Throughout the material below, tally the lines containing "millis" and give the total with no accompanying text.

%%

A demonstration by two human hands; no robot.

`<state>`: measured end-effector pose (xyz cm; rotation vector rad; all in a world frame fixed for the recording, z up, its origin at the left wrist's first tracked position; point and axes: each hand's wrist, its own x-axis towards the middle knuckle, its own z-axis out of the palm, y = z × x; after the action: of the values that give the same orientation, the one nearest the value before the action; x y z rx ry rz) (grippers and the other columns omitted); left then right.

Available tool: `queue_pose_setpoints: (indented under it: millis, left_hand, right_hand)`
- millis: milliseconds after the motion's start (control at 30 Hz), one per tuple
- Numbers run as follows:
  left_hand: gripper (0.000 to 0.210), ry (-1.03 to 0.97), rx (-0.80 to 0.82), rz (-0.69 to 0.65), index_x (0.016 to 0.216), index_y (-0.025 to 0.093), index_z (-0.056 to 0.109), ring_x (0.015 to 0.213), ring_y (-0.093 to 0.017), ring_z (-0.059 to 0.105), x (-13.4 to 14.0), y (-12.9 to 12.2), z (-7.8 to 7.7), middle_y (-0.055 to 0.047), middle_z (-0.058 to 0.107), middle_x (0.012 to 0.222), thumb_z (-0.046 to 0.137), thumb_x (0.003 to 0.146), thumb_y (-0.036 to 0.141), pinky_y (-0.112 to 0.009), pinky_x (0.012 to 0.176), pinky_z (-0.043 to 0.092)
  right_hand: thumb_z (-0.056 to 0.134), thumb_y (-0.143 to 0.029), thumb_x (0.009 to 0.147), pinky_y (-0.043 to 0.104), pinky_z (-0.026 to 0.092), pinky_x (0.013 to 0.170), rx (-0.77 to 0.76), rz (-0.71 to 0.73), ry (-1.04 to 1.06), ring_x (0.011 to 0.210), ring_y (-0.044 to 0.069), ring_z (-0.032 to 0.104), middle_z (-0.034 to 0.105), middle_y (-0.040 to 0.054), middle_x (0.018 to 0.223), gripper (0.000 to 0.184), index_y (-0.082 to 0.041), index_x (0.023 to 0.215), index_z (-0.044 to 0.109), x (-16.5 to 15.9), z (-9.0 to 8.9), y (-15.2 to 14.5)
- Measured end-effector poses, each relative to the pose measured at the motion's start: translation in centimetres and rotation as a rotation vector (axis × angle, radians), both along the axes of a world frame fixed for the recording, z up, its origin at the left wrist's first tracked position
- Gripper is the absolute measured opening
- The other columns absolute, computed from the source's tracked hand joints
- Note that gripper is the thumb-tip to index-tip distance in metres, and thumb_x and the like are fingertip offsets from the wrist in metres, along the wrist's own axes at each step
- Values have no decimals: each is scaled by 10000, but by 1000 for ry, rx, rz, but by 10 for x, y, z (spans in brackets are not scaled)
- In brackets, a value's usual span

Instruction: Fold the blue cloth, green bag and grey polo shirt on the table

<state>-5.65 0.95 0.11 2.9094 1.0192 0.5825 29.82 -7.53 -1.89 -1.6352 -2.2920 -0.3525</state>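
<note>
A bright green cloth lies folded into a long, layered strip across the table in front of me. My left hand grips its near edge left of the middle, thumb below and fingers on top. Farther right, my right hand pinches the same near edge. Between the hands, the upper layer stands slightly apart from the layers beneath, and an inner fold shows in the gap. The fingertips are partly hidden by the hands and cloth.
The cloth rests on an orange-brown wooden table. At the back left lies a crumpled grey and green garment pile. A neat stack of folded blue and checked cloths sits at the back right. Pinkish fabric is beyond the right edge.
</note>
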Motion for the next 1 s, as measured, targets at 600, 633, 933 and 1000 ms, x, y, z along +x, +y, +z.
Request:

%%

# Exercise response:
2